The referent group for all models is creatinine above the median of 4 mg/dL. The variables for adjustments in models 1–4 are described.

Model 1: creatinine, age, sex, and ethnicity. Model 2: model 1 plus diabetes mellitus, hypertension, chronic kidney disease, malignancy, and liver cirrhosis. Model 3: model 2 plus Glasgow Coma Scale, heart rate, mean arterial pressure, respiratory rate, shock index, days in the ICU before dialysis, CRRT, diuretics, vasopressors, and mechanical ventilation. Model 4: model 3 plus blood urea nitrogen, FiO2, hemoglobin, white blood cell count, albumin, HCO3, anion gap, calcium, glucose, platelet, potassium, and sodium.

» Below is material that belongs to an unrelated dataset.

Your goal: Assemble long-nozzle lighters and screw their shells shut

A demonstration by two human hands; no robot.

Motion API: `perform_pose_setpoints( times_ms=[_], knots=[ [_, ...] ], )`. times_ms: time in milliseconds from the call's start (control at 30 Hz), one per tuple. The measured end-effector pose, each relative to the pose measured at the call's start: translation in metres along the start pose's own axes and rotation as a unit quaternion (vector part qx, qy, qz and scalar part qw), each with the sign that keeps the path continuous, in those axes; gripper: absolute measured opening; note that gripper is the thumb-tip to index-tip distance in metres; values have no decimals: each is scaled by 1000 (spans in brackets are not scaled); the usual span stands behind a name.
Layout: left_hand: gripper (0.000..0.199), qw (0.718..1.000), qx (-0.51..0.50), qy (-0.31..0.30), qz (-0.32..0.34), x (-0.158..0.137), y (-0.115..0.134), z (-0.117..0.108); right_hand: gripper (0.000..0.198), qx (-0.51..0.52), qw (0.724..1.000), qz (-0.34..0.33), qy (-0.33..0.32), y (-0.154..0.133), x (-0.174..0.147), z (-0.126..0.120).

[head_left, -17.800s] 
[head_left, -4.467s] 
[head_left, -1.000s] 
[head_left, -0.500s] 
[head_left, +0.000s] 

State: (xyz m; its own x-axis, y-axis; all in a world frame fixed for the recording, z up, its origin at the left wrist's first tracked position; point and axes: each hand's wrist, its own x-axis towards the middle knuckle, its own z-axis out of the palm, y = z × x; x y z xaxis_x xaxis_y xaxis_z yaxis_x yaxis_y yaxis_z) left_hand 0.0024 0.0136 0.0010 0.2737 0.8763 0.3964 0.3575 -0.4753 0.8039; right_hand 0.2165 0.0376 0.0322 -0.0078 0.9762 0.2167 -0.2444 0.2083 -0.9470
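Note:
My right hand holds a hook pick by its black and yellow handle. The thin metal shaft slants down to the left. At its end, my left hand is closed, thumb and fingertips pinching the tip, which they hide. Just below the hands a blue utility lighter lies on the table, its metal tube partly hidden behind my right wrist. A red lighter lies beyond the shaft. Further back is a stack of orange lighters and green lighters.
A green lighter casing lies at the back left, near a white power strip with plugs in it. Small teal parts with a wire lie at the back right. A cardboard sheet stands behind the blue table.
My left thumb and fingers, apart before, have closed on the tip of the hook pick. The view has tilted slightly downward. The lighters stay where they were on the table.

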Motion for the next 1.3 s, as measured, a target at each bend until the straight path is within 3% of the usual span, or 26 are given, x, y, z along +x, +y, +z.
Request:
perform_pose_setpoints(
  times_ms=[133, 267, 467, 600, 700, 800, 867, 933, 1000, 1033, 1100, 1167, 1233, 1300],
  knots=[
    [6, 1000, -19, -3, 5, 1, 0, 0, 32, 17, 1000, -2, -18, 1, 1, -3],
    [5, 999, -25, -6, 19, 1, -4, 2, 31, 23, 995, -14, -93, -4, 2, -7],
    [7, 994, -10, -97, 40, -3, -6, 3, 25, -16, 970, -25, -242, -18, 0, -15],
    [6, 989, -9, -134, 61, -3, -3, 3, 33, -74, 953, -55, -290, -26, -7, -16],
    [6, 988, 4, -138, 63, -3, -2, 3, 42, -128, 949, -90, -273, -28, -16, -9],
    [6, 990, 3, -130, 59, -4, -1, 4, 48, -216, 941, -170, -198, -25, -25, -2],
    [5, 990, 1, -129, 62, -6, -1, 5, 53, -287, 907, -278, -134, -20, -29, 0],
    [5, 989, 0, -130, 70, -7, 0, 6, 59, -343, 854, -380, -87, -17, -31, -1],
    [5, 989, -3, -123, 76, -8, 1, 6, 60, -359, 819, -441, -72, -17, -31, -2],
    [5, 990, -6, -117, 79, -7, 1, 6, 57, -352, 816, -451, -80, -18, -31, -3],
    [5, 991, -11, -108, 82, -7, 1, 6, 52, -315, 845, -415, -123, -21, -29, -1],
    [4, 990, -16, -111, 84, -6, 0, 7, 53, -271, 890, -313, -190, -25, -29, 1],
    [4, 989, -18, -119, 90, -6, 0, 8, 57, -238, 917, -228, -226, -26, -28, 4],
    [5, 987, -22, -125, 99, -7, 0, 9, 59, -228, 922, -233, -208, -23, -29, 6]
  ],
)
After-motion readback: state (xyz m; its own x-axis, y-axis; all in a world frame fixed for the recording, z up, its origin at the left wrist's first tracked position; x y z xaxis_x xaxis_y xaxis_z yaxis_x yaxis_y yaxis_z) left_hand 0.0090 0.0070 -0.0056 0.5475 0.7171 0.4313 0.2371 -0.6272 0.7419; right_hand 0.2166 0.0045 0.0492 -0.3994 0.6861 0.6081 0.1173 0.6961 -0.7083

Abbreviations: OR, odds ratio; 95% CI, 95% confidence interval; ICU, intensive care unit; CRRT, continuous renal replacement therapy

Predialysis creatinine and SOFA, nonrenal SOFA scores

Fig 3 shows that the low-creatinine group had higher SOFA and nonrenal SOFA scores than the high-creatinine group (P < 0.0001), which reflected the worse survival. The median (interquartile range) values of the SOFA and nonrenal SOFA scores were 12 (10–15) and 10 (8–13), respectively, in the low-creatinine group and 11 (9–14) and 7 (5–10), respectively, in the high-creatinine group.

Fig 3

Box plots of SOFA and nonrenal SOFA scores between the low-creatinine (Cr < 4 mg/dL) group and with high-creatinine (Cr ≥ 4 mg/dL) group.

The low-creatinine (Cr < 4 mg/dL) group had higher SOFA and nonrenal SOFA scores (Kruskal–Wallis test, P < 0.0001).

Sensitivity analyses

Of 1,600 patients with complete admission BMI and input/output records, 360 (22.5%) patients were fluid overloaded. In the fully adjusted model (model 4 plus BMI, < 35 and ≥ 35 kg/m2), the risk of mortality in the low-creatinine group was 1.77 (95% CI: 1.29 to 2.42) times higher odds of death. There was no significant between BMI groups (OR, 1.13; 95% CI: 0.85–1.51). The unadjusted 30-day mortality rate increased in the fluid-overloaded patients (P < 0.0001) (Fig 4A). For all fluid-overloaded patients, the low-creatinine group had a higher 30-day mortality rate (P < 0.0001) (Fig 4B) and nonrenal SOFA score (P < 0.0001) (Fig 5) than the high-creatinine group. In the low-creatinine group, fluid overloaded patients were associated with a significantly worse survival (P < 0.001) (Fig 4C). With regard to the BMI or albumin level, the low-creatinine group still had a higher 30-day mortality rate (S1 Fig).

Fig 4

Kaplan–Meier survival curves for 30-day mortality in patients with or without fluid overload in the eICU dataset.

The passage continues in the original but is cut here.